Sigmund Freud honored bowel movements by making them the focus of his second stage of psychosexual development. He believed that a child’s personality could be impacted for life based on how well that child navigated toilet training.
Nowadays, we’re less likely to believe that the success of our early toilet training has much to do with who we are.
But science has shown there’s a very clear link between the brain and the gut. How we feel affects how well we digest our food and how often we visit the toilet.
After all, the word emotion comes from the Latin emovere for “to be moved.” The movement of food through your system parallels the movement of emotions through your body.
In self-help circles, it’s long been taken for granted that the gut offers important clues to emotional as well as physical health.

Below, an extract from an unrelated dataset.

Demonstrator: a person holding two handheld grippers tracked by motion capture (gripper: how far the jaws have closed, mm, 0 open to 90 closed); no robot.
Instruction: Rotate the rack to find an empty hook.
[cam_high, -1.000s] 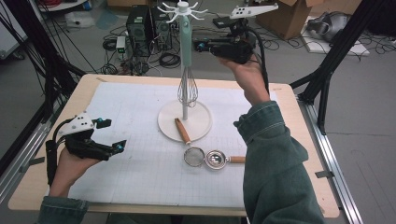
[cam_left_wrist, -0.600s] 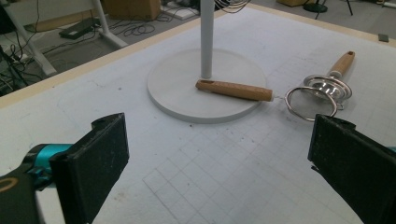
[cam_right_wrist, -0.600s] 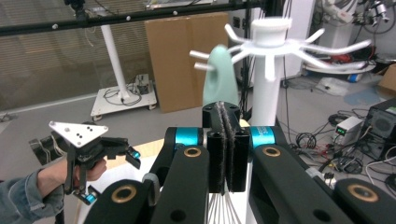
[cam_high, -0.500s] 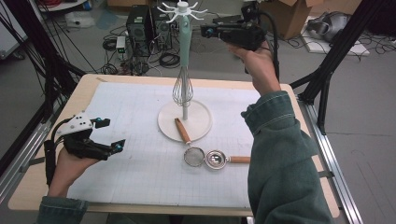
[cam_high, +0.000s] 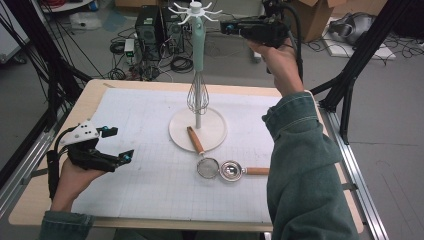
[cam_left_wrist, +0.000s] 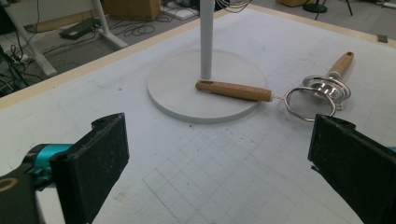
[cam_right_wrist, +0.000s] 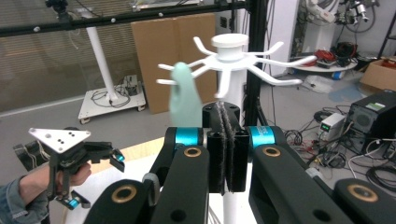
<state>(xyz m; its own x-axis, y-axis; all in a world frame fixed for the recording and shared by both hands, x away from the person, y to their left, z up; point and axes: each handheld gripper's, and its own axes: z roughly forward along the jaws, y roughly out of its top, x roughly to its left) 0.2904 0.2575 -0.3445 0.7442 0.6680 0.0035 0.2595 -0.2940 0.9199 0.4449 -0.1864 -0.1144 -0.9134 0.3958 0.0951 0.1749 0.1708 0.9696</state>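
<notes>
Beside the rack's hooks (cam_right_wrist: 233, 58), the right gripper (cam_high: 231, 28) is closed and empty, the hanging whisk (cam_high: 198, 75) just left of it, handle upright.

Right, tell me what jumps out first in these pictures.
The white hook stand rises from its round base at the table's middle, with a whisk with a pale green handle hanging from one of its top hooks. The right gripper is raised beside the stand's top, fingers shut with nothing between them. In front of the base lie a wooden-handled strainer and a small metal funnel, while the left gripper rests open at the table's left.
</notes>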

Self-help legend Louise L. Hay tells us that:
Good digestion starts with how you digest life.
We should feed ourselves nourishing thoughts along with nourishing foods. Just as the body takes what it can from the food we eat and eliminates the rest, so we should learn to take what we can from our experiences and let the rest go.
That’s not as easy as it sounds.
Most of us don’t let the past go. We worry over a situation, rethinking it from a dozen different angles. We won’t let it go, even though it’s still hurting us.
And we end up with stomach aches, constipation, even ulcers.
So if you notice something different about your trips to the toilet, don’t be so quick to assume it was something you ate.
Maybe it’s something going on in your life, something you’re finding it hard to “digest.”
See? That wasn’t so embarrassing.
There’s nothing embarrassing about your body doing what it’s supposed to do. Or learning from it when it’s not doing what it’s supposed to do.
All the more reason to glance at the toilet before you flush. Or hire a Groom of the Stool to do it for you.